Work required
Please go over the material below and count each line with the string "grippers", giving only the total.

Input data
####################

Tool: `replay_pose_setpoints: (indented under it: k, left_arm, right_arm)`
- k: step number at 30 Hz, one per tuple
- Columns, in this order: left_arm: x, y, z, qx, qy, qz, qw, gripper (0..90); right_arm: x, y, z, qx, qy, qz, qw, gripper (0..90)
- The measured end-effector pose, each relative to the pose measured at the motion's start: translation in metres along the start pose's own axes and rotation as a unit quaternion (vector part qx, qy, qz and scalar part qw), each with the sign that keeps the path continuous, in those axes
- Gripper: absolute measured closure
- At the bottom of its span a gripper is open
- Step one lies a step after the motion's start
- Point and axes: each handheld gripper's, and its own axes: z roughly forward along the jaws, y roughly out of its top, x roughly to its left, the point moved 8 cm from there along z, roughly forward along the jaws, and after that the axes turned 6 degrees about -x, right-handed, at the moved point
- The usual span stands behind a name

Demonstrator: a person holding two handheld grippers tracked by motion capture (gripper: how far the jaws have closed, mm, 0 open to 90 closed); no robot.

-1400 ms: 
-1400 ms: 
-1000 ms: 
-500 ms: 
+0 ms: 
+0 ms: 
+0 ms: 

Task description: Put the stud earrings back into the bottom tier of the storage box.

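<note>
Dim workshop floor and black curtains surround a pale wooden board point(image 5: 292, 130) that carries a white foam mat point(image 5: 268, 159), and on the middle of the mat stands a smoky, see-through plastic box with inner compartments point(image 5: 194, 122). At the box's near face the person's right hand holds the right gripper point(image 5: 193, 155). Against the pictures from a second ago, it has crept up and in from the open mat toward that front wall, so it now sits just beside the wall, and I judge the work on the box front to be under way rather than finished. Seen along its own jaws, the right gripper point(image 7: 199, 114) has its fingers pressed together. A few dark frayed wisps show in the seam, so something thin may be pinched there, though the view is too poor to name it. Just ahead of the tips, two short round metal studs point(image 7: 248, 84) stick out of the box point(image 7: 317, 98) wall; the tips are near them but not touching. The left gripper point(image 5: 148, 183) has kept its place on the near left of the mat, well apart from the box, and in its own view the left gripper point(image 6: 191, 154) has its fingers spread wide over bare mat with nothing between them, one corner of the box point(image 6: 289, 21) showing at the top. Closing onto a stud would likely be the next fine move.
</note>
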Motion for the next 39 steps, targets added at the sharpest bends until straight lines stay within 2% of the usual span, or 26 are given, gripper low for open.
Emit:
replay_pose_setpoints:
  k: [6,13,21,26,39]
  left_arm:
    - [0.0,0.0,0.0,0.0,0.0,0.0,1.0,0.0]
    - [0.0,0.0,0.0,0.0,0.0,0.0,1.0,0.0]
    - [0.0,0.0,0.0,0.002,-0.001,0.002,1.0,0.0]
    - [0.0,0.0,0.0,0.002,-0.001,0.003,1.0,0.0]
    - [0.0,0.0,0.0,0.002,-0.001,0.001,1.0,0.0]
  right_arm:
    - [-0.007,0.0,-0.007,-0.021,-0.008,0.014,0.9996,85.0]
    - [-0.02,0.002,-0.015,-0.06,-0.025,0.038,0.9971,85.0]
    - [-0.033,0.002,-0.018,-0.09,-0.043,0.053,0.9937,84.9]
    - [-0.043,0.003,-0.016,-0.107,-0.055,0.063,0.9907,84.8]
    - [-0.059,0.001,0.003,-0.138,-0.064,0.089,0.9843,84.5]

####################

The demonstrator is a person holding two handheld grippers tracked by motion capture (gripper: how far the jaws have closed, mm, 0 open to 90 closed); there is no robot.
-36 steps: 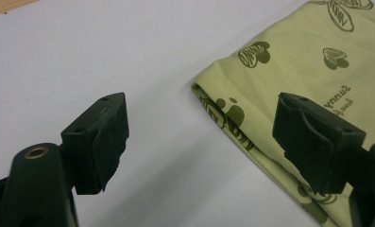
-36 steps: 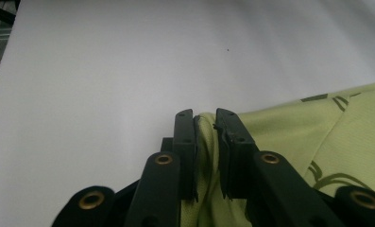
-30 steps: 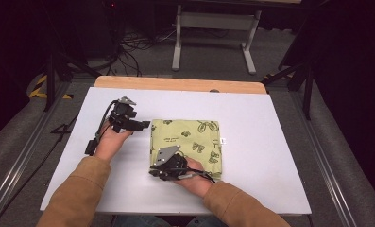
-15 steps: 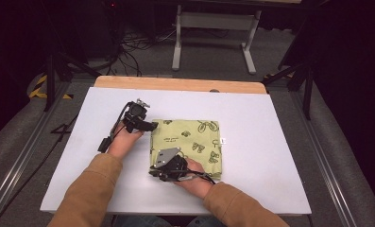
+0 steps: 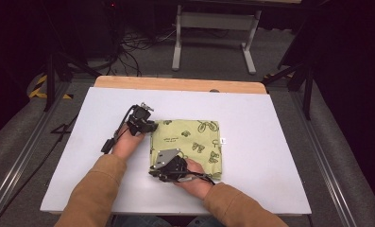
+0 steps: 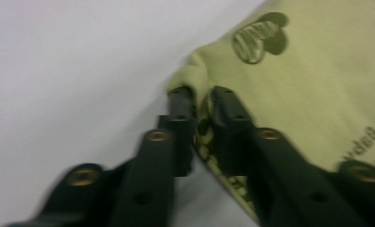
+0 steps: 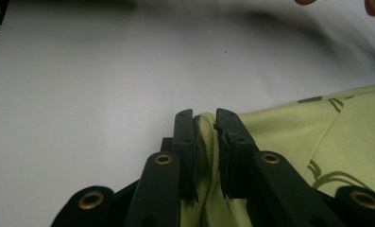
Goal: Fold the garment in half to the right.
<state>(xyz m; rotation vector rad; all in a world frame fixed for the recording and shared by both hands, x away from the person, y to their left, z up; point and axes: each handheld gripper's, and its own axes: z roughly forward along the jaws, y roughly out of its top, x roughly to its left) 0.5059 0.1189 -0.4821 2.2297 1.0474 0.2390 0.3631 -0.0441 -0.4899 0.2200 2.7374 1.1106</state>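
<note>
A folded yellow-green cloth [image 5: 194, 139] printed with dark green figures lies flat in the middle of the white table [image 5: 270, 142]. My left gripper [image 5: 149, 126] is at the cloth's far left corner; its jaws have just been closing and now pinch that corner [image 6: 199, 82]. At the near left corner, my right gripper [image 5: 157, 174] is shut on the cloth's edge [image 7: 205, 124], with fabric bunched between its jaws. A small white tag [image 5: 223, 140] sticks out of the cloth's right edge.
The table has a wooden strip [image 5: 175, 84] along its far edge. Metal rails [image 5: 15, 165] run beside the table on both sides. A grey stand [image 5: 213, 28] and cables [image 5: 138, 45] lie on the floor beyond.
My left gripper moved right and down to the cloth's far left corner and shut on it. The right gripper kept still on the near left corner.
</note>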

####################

Problem solution
2